> **Activity**: Your answer must be the full listing below, repeated exactly.

> **Dataset extract**:

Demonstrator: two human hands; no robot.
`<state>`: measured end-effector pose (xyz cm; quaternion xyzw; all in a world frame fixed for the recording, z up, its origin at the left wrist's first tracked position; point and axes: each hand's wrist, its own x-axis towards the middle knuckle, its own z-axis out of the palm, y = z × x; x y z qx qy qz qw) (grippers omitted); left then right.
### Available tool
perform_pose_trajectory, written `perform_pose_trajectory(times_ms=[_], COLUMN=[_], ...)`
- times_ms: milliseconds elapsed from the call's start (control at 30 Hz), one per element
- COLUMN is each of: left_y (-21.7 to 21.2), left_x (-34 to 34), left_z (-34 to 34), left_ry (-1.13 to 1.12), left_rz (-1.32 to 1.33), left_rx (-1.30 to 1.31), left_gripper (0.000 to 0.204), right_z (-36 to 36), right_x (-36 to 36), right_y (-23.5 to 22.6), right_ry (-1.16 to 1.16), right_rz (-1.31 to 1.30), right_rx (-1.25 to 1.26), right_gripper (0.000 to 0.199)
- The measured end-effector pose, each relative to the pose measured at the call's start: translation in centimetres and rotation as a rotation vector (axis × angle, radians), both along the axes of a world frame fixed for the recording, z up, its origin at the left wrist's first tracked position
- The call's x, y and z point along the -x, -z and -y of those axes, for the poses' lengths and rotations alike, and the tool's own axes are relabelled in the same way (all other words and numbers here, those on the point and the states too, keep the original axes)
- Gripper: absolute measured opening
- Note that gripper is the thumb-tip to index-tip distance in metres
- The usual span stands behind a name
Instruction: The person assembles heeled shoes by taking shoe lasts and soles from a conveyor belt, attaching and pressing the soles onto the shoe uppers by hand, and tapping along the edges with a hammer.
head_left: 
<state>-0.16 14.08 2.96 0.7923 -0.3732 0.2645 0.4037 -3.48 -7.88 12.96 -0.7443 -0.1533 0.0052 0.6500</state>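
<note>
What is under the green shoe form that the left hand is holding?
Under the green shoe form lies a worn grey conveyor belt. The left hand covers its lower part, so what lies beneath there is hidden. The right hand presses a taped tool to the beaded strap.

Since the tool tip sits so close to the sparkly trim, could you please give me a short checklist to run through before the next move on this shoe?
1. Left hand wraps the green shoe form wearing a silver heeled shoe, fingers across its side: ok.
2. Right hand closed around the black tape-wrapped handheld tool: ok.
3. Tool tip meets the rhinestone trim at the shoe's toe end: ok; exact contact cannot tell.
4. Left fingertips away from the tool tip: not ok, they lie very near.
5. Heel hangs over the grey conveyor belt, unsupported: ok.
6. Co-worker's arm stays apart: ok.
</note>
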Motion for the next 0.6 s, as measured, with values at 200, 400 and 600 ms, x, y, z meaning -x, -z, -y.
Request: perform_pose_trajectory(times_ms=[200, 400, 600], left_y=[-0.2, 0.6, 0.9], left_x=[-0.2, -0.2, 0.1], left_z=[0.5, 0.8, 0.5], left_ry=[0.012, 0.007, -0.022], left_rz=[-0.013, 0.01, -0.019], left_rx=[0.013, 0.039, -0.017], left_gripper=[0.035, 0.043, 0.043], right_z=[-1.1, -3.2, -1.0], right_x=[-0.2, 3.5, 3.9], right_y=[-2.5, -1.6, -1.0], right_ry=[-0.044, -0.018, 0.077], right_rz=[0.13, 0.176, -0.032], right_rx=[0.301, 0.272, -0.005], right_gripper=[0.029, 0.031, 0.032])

> **Solved exercise**:
Demonstrator: two human hands; no robot.
`<state>`: measured end-effector pose (xyz cm; quaternion xyzw; all in a world frame fixed for the recording, z up, its origin at the left wrist's first tracked position; point and axes: each hand's wrist, its own x-axis towards the middle knuckle, its own z-axis out of the palm, y = z × x; x y z qx qy qz qw) (grippers omitted); left then right.
### Available tool
perform_pose_trajectory, written `perform_pose_trajectory(times_ms=[_], COLUMN=[_], ...)`
- times_ms: milliseconds elapsed from the call's start (control at 30 Hz), one per element
- COLUMN is each of: left_y (-21.7 to 21.2), left_x (-34 to 34), left_z (-34 to 34), left_ry (-1.13 to 1.12), left_rz (-1.32 to 1.33), left_rx (-1.30 to 1.31), left_gripper (0.000 to 0.204), right_z (-36 to 36), right_x (-36 to 36), right_y (-23.5 to 22.6), right_ry (-1.16 to 1.16), right_rz (-1.31 to 1.30), right_rx (-1.25 to 1.26), right_gripper (0.000 to 0.199)
- The measured end-effector pose, each relative to the pose measured at the call's start: translation in centimetres and rotation as a rotation vector (axis × angle, radians), both along the axes of a world frame fixed for the recording, z up, its origin at the left wrist's first tracked position
- The call's x, y and z point along the -x, -z and -y of those axes, for the poses' lengths and rotations alike, and the tool's own axes are relabelled in the same way (all other words and numbers here, those on the point and the states too, keep the original axes)
- Gripper: absolute measured opening
- Note that gripper is the thumb-tip to index-tip distance in metres
- The usual span stands behind a name
Instruction: The person assembles heeled shoes by taking shoe lasts and soles from a conveyor belt, attaching and pressing the soles onto the shoe uppers by hand, and tapping along the edges with a hammer.
head_left: 
<state>-0.16 14.08 2.96 0.7923 -0.3732 0.2645 0.4037 -3.48 -7.88 12.96 -0.7443 -0.1533 0.0052 0.6500</state>
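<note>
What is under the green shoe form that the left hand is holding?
Under the green shoe form lies a worn grey conveyor belt. The left hand covers its lower part, so what lies beneath there is hidden. The right hand presses a taped tool to the beaded strap.

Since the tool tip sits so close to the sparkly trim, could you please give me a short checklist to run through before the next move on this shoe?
1. Left hand wraps the green shoe form wearing a silver heeled shoe, fingers across its side: ok.
2. Right hand closed around the black tape-wrapped handheld tool: ok.
3. Tool tip meets the rhinestone trim at the shoe's toe end: ok; exact contact cannot tell.
4. Left fingertips away from the tool tip: not ok, they lie very near.
5. Heel hangs over the grey conveyor belt, unsupported: ok.
6. Co-worker's arm stays apart: ok.
</note>
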Motion for the next 0.6 s, as measured, with values at 200, 400 and 600 ms, x, y, z meaning -x, -z, -y.
Request: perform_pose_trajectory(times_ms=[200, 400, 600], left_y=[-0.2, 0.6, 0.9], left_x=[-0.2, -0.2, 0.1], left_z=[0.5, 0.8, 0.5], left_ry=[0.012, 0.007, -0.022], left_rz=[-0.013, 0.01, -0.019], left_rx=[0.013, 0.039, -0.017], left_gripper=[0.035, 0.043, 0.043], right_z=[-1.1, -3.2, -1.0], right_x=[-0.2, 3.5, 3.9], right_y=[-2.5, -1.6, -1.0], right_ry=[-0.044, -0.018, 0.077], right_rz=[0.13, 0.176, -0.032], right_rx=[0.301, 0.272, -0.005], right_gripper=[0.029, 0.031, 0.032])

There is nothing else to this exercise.